• What you will do
Skip every line before the one containing "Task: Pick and", then copy that line and the rest of the entries below exactly, through the last line.

-- -- --

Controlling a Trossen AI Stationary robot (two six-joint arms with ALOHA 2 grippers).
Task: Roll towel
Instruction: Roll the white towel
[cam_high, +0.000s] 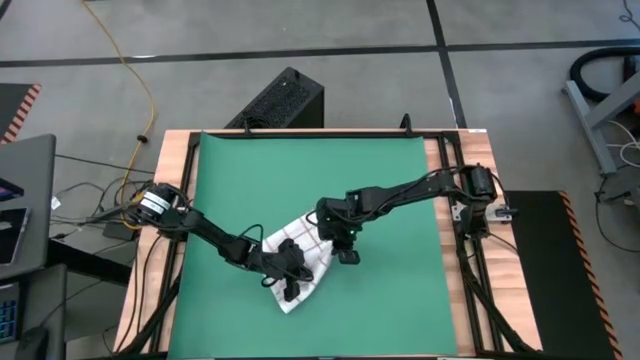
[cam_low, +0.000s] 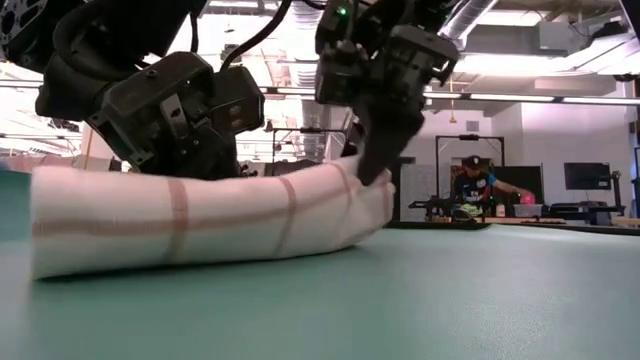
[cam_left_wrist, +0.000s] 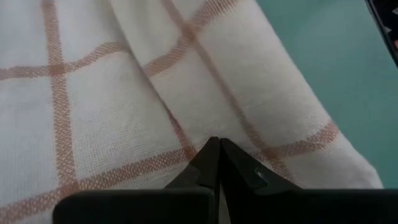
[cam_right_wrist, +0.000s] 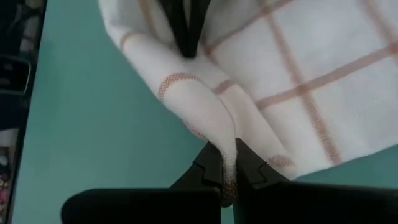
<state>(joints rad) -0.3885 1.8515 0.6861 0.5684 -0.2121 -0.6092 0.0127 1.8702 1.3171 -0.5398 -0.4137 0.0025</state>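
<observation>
The towel (cam_high: 300, 262) lies partly rolled on the green mat (cam_high: 240, 170), toward its near middle, with the left gripper (cam_high: 288, 285) on one end and the right gripper (cam_high: 346, 252) at the other.

From table height the roll is a loose tube; the right fingers (cam_low: 378, 160) come down onto its end, and the left gripper (cam_low: 215, 125) presses from behind. That tube looks slack to me, so if either arm lifts unevenly it could sag open.

Past the left fingers (cam_left_wrist: 214, 158), shut tip to tip, the cloth sits just ahead; whether any fabric is caught between them I cannot tell. If nothing is, that end may slip and the roll go crooked.

The right fingers (cam_right_wrist: 208, 168) are nearly closed on a thin pinched fold of towel. So small a bite could pull free, or drag the layer out of the roll.
</observation>
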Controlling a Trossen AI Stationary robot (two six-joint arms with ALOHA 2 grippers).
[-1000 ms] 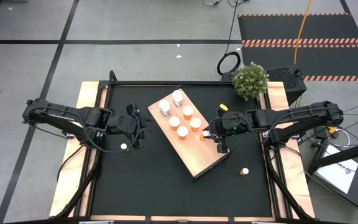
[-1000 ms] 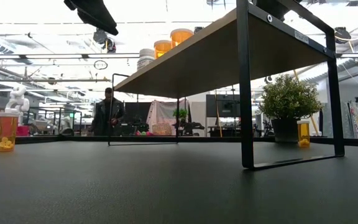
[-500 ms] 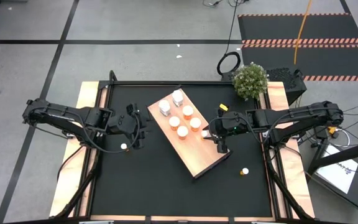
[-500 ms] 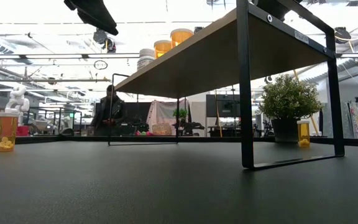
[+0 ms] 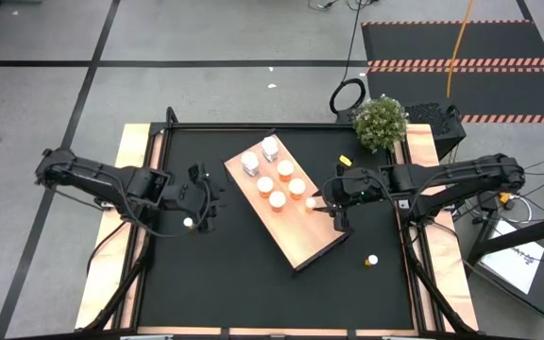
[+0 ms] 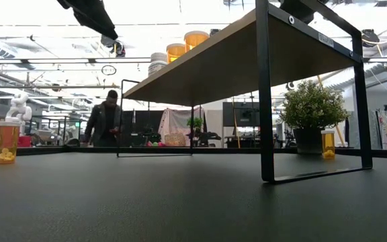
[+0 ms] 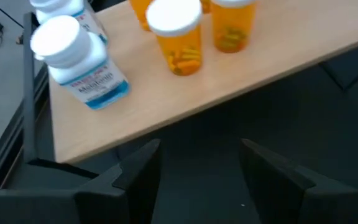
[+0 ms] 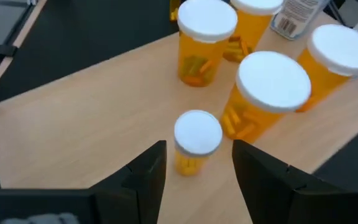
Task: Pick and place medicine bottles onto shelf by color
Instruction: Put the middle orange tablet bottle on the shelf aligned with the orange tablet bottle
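Small orange bottle (image 8: 197, 140) upright on shelf (image 8: 92, 118), light, rigid, tippy; best taken at body below cap. Right end effector (image 8: 194, 165) released around it, left end effector (image 7: 197, 165) released, empty.

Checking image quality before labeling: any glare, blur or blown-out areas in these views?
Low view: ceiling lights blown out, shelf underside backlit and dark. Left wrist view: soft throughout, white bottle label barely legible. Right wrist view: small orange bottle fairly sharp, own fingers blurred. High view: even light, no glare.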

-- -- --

• Result of the exercise
Task: Pick and place medicine bottles onto shelf by color
Instruction: Put the middle orange tablet bottle on the shelf aligned with the orange tablet bottle
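Small orange bottle (image 8: 197, 140) upright on shelf (image 8: 92, 118), light, rigid, tippy; best taken at body below cap. Right end effector (image 8: 194, 165) released around it, left end effector (image 7: 197, 165) released, empty.

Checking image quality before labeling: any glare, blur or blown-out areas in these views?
Low view: ceiling lights blown out, shelf underside backlit and dark. Left wrist view: soft throughout, white bottle label barely legible. Right wrist view: small orange bottle fairly sharp, own fingers blurred. High view: even light, no glare.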

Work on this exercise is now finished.